**DIRECTIONS**
From the line containing "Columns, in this" down to the line containing "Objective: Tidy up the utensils", copy out the entries below exactly, both lines included, and nothing else; pictures do not belong in the copy.
▼▼▼
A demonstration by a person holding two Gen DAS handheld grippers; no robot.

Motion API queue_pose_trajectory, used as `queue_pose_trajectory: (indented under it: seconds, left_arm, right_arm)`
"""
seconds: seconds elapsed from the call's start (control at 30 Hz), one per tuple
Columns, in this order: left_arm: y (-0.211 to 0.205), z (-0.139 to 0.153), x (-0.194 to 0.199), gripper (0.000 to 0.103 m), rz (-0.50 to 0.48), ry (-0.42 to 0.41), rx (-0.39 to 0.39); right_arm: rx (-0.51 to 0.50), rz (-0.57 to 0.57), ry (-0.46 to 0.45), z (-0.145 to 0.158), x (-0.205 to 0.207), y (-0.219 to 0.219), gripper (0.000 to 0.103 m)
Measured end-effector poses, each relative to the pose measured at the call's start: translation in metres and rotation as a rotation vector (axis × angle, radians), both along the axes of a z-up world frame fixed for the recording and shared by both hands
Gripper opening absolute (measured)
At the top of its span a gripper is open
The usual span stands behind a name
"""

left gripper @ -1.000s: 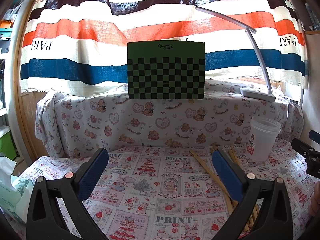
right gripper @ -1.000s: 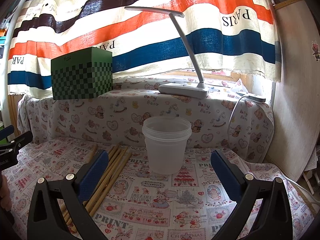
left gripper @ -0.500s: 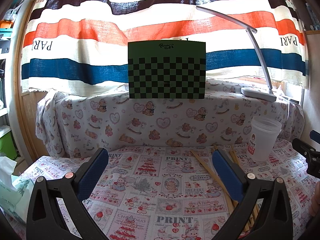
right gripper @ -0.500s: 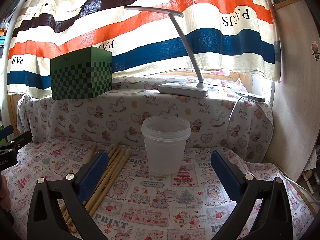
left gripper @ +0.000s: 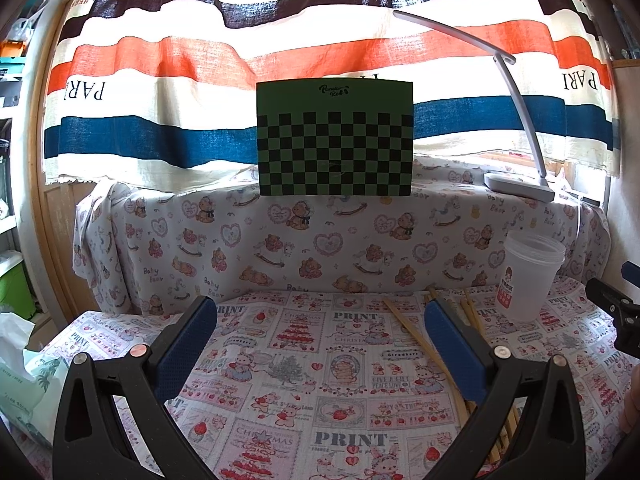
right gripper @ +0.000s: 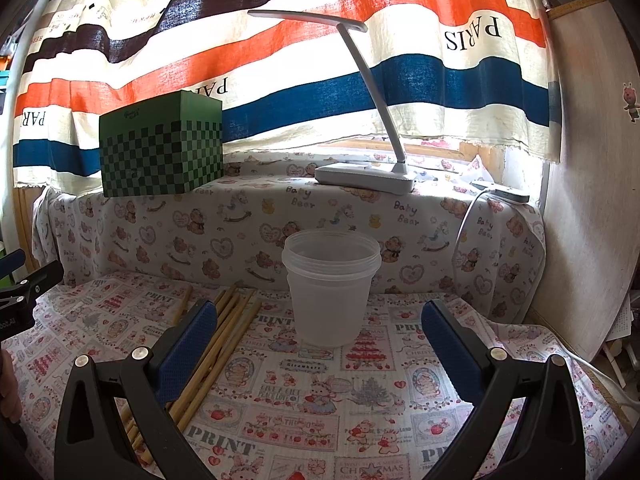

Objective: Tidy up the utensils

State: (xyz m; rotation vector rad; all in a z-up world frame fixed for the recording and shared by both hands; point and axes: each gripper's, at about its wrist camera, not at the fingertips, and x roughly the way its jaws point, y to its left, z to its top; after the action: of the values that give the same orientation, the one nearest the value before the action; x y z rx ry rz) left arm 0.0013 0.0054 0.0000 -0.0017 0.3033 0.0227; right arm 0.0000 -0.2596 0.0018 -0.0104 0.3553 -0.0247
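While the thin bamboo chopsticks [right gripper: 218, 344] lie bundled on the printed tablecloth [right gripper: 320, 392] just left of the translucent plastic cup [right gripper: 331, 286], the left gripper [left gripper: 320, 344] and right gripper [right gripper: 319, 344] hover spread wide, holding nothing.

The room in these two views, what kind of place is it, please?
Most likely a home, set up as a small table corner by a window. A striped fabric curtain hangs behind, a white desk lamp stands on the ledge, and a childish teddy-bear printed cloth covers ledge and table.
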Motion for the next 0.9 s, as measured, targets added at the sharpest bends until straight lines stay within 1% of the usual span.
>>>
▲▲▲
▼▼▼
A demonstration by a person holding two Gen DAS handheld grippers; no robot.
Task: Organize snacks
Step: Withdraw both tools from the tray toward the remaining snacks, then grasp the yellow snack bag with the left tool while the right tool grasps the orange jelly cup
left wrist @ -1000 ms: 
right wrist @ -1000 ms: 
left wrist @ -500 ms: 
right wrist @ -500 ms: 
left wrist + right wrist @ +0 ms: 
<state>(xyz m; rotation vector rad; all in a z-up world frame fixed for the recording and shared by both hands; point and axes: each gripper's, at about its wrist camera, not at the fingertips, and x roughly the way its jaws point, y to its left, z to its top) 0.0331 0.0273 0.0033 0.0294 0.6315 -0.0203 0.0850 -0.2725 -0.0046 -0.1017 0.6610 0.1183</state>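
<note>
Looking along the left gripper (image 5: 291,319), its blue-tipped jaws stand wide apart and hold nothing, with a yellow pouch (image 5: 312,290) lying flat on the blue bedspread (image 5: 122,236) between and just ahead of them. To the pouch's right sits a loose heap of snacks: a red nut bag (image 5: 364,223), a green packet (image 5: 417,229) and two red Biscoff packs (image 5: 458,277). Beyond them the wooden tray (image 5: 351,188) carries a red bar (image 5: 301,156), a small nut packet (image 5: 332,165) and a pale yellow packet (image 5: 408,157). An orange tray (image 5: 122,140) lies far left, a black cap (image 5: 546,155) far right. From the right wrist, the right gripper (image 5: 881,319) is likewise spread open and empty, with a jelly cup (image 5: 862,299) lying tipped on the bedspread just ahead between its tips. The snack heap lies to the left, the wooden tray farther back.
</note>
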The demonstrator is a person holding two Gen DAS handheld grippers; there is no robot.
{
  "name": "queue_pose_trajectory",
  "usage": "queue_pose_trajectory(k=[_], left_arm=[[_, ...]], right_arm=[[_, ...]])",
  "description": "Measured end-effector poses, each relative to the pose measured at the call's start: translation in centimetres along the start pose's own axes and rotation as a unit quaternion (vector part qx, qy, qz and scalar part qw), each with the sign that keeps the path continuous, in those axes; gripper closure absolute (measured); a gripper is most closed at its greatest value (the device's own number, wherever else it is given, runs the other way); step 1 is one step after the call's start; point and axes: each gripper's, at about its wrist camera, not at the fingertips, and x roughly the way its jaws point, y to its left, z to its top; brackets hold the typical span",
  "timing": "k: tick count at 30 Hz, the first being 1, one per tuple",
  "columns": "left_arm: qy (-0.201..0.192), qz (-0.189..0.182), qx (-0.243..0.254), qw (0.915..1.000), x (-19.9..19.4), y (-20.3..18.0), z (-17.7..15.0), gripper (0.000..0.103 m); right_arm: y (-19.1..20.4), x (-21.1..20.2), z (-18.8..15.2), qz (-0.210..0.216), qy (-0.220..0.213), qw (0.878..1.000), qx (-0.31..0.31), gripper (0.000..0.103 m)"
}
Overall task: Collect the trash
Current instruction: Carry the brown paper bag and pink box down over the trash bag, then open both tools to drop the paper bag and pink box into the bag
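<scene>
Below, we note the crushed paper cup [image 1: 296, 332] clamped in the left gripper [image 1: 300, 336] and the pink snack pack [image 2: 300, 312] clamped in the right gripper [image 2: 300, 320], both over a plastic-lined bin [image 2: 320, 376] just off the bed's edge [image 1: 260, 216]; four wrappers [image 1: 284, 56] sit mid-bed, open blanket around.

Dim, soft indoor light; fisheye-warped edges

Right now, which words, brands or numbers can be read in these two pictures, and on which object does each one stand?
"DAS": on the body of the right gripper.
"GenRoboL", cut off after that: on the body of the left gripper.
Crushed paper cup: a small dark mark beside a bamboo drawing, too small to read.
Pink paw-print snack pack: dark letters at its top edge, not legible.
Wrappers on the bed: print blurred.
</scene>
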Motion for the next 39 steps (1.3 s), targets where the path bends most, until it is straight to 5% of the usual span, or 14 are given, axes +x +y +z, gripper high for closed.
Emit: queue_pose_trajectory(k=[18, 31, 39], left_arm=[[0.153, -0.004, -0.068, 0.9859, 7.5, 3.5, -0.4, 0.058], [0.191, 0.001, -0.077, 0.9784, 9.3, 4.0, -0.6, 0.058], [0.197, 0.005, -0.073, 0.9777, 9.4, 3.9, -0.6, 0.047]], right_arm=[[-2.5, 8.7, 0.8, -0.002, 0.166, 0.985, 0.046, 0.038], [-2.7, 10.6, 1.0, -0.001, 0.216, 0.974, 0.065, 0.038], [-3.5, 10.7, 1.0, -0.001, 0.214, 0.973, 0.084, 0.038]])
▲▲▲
**FINAL ANSWER**
Columns, in this order: left_arm: y (-0.211 to 0.205), z (-0.139 to 0.153), x (-0.194 to 0.199), gripper (0.000 to 0.103 m), rz (-0.50 to 0.48), ry (-0.42 to 0.41), rx (-0.39 to 0.39); right_arm: rx (-0.51 to 0.50), rz (-0.57 to 0.57), ry (-0.46 to 0.45), z (-0.145 to 0.158), x (-0.205 to 0.207), y (-0.219 to 0.219), gripper (0.000 to 0.103 m)
Measured end-effector poses, each relative to the pose measured at the call's start: translation in metres and rotation as a rotation vector (axis × angle, radians), both along the axes of a z-up world frame fixed for the recording and shared by both hands
Gripper opening absolute (measured)
At the top of its span a gripper is open
The usual span stands behind a name
"""

left gripper @ -1.000s: 
right gripper @ -1.000s: 
left gripper @ -0.500s: 
right gripper @ -0.500s: 
left gripper @ +0.000s: 
right gripper @ +0.000s: 

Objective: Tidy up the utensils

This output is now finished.